Martin admits that “This is not an assertion that I can justify. I can’t produce any references to research that shows that very small functions are better.” So like many other rules or best practices in the software development community, this is a qualitative judgement made by someone based on their personal experience writing code – more of an aesthetic argument – or even an ethical one – than an empirical one. Style over substance.

The same “small is better” guidance applies to classes, packages and subsystems – all of the building blocks of a system. In Code Complete, a study from 1996 found that classes with more routines had more defects. Like functions, according to Clean Code, classes should also be “smaller than small”. Some people recommend that 200 lines is a good limit for a class – not a method, or as few as 50-60 lines (in Ben Nadel’s Object Calisthenics exercise)and that a class should consist of “less than 10” or “not more than 20” methods. The famous C3 project – where Extreme Programming was born – had 12 methods per class on average. And there should be no more than 10 classes per package.
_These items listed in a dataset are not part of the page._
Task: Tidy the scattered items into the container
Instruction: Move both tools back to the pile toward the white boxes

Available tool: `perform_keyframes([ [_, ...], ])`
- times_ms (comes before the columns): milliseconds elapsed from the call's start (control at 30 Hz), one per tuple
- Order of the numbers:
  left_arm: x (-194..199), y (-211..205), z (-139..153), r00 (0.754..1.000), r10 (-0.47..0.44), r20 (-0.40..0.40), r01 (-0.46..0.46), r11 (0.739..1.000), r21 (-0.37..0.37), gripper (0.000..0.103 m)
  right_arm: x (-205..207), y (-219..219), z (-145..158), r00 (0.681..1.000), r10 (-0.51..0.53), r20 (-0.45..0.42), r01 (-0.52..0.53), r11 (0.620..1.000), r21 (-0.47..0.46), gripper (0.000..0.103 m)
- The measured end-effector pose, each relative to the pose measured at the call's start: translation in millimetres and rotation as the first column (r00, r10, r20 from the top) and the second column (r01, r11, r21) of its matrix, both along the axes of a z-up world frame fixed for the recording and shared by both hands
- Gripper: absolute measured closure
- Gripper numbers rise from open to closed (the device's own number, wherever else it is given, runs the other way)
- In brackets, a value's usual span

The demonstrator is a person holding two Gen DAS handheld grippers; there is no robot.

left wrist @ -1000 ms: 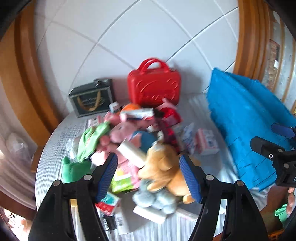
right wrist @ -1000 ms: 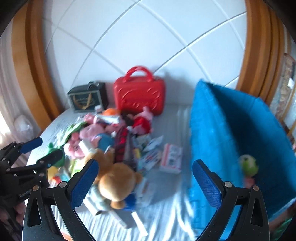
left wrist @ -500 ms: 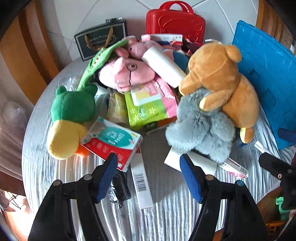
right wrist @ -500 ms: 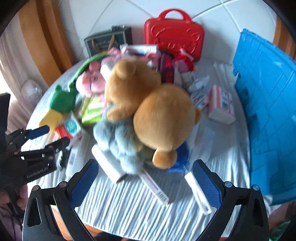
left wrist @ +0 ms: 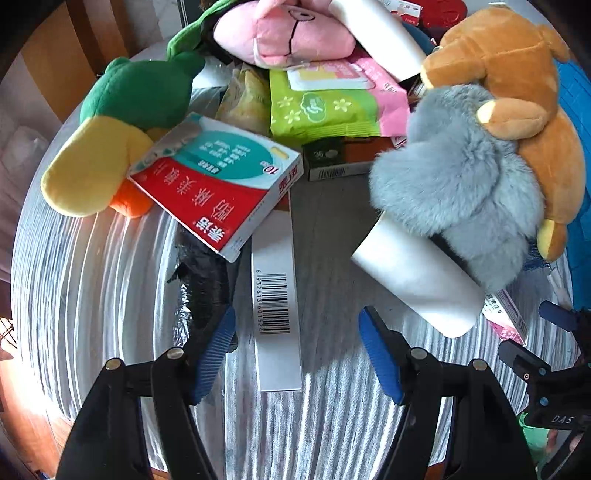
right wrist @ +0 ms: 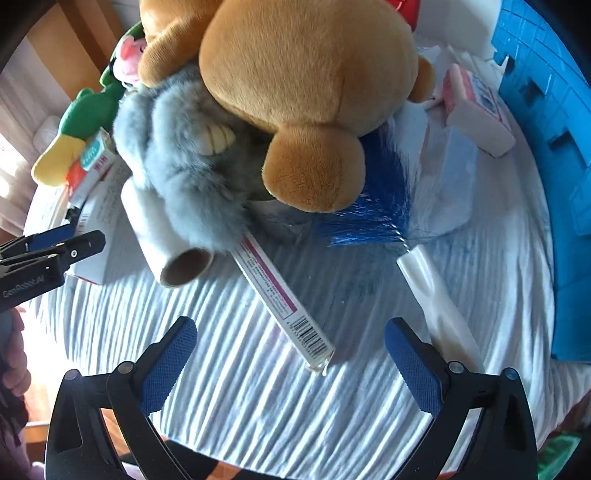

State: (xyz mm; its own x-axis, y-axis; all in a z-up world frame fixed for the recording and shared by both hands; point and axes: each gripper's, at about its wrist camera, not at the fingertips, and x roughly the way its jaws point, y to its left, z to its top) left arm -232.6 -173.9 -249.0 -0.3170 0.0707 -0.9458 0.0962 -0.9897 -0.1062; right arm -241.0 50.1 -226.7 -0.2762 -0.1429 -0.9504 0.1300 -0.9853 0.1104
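Note:
A pile of scattered items lies on the round, grey-striped table. My left gripper hangs open just above it, with a long white barcoded box lying between its fingers, untouched. A black foil packet sits by the left finger. My right gripper is open too, low over the end of a slim pink-striped box. Above both lie a brown teddy bear, a grey furry toy and a white roll. The blue container stands at the right.
A green duck plush, a red-and-teal medicine box, a green wipes pack and a pink pig plush crowd the left side. A blue-bristled brush and a pink-white box lie near the container.
Both grippers have dropped toward the table and tipped downward. The pile now fills the views, and the wall, red case and dark box have slid out of sight. The jaws kept their width.

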Motion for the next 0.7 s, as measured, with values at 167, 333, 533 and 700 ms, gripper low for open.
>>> perform_keyframes([
  [167, -3, -5, -13, 0.999, 0.027, 0.016, -0.027, 0.999, -0.020, 0.034, -5, -6, -16, 1.000, 0.021, 0.020, -0.022, 0.998, 0.058, 0.000],
  [333, -7, -7, -24, 0.999, 0.038, 0.023, -0.038, 0.999, -0.015, 0.034, -5, -18, -19, 0.999, 0.042, 0.007, -0.042, 0.999, 0.020, 0.000],
  [533, -3, -2, -27, 1.000, 0.026, -0.015, -0.027, 0.999, -0.040, 0.031, -4, -13, -36, 0.999, 0.012, 0.037, -0.013, 1.000, 0.024, 0.000],
  [700, 3, 3, -28, 1.000, 0.023, -0.021, -0.024, 0.999, -0.041, 0.019, 1, -14, -42, 1.000, -0.004, 0.006, 0.004, 0.997, 0.077, 0.000],
])
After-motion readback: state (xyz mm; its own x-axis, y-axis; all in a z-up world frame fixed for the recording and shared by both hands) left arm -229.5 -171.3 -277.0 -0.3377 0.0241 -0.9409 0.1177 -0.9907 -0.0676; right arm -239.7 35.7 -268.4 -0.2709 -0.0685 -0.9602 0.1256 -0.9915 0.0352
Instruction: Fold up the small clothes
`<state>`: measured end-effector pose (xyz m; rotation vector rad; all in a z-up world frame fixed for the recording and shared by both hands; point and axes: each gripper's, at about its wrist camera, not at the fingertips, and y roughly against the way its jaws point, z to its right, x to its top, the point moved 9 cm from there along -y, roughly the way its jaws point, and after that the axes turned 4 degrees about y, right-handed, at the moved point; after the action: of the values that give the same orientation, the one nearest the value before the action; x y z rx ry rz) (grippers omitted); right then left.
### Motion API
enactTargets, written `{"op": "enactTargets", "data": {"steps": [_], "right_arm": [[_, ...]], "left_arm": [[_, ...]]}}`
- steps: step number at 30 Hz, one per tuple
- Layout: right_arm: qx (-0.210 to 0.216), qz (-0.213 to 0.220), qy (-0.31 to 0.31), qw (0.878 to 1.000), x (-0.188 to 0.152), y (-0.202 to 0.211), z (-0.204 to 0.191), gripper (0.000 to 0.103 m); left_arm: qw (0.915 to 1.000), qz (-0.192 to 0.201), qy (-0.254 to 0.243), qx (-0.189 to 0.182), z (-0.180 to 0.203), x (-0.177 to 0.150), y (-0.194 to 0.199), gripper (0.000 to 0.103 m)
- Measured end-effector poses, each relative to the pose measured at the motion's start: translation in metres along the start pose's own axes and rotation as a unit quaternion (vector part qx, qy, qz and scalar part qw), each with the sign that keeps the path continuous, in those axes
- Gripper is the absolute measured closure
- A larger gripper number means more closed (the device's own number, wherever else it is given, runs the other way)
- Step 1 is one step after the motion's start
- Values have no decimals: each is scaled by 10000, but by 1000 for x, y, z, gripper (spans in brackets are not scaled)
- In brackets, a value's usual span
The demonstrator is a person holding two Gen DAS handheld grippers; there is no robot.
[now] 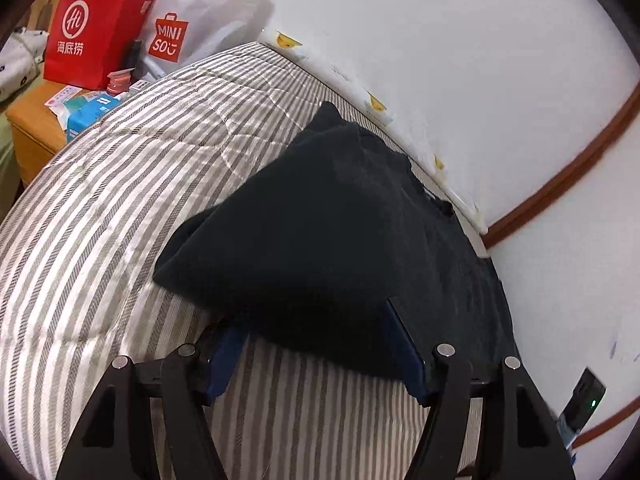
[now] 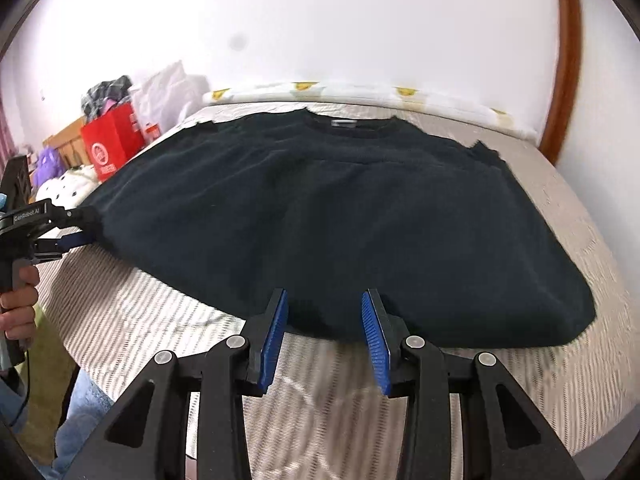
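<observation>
A black sweater [image 2: 340,208] lies spread on the striped bed [image 2: 140,300], collar toward the far wall. My right gripper [image 2: 325,308] is open, its blue pads at the hem's near edge, empty. My left gripper [image 1: 316,320] is open at the garment's left corner; the black sweater [image 1: 312,232] drapes over its fingertips and hides them. In the right wrist view the left gripper [image 2: 86,226] shows at the far left, its fingers spread above and below the cloth's edge.
A red paper bag [image 1: 100,24] and a white Miniso bag [image 1: 192,20] stand past the bed's far end, by a wooden nightstand [image 1: 32,132] with small items. The white wall [image 1: 480,80] runs along the bed's far side. A wooden door frame [image 2: 564,60] stands at right.
</observation>
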<state>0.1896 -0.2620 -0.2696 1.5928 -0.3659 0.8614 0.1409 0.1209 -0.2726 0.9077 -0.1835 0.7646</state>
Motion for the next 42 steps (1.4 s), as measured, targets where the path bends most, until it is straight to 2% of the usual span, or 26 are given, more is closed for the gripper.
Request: {"op": "enactTargets", "data": {"steps": [4,6,10,14,17,18,19,20,22,25,28,31,38,42], "right_arm": [[31,-43,-297,9995,-6,3,19,64],[33,-40,-388,9992,-7,5,25,64],[-85,12,-543,9985,-9,12,41,64],[-223,92,-689,9973,-11,19,60,62],[-300,111,-883,9956,-12,20,77,62],[-324,121,-942,9950,-13,20,82,62],[-355,141,-995,9943,-13,22,88,62],[-401,164,-1004,9940,-13,24,94,62],[-602,268,-989,9929,-12,32,107,61],[-821,412,-1027,9905,-10,45,129,59],[-885,495,-1124,9885,-10,55,143,58],[-972,484,-1207,9867,-14,62,155,58],[-1124,234,-1269,9852,-27,61,166,58],[-1013,169,-1260,9867,-22,59,157,57]], "left_arm": [[9998,146,118,113,-1,9,-6,40],[9988,188,46,456,-1,12,-10,48],[9951,412,-190,880,6,16,-4,75],[9889,614,-635,1193,32,22,6,82],[9844,846,-1109,1070,69,29,19,85],[9844,915,-1222,878,82,31,24,85],[9854,980,-1317,457,103,31,29,86],[9853,961,-1390,238,118,31,30,87],[9825,923,-1612,112,141,30,29,87],[9746,782,-2086,-215,185,15,18,89],[9656,445,-2518,-476,223,-9,-7,89],[9581,76,-2796,-623,242,-35,-33,89],[9515,-1061,-2804,-693,239,-90,-96,90],[9457,-1171,-2953,-684,238,-96,-92,88]]}}
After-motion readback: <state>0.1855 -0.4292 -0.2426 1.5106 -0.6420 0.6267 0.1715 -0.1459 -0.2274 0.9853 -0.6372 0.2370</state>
PMD, a static analysis tool that helps to highlight problems in code structure and style, defines some default values for code size limits: 100 lines per method, 1000 lines per class, and 10 methods in a class. Checkstyle, a similar tool, suggests different limits: 50 lines in a method, 1500 lines in a class.

Rule of 30

Looking for guidelines like this led me to the “Rule of 30” in Refactoring in Large Software Projects by Martin Lippert and Stephen Roock:
 
“If an element consists of more than 30 subelements, it is highly probable that there is a serious problem”:

  • Methods should not have more than an average of 30 code lines (not counting line spaces and comments).
  • A class should contain an average of less than 30 methods, resulting in up to 900 lines of code.
  • A package shouldn’t contain more than 30 classes, thus comprising up to 27,000 code lines.
  • Subsystems with more than 30 packages should be avoided. Such a subsystem would count up to 900 classes with up to 810,000 lines of code.
  • A system with 30 subsystems would thus possess 27,000 classes and 24.3 million code lines.

What does this look like? Take a biggish system of 1 million NCLOC. This should break down into:

  • 30,000+ methods
  • 1,000+ classes
  • 30+ packages
  • Hopefully more than 1 subsystem

How many systems in the real world look like this, or close to this – especially big systems that have been around for a few years?

Are these rules useful? How should you use them?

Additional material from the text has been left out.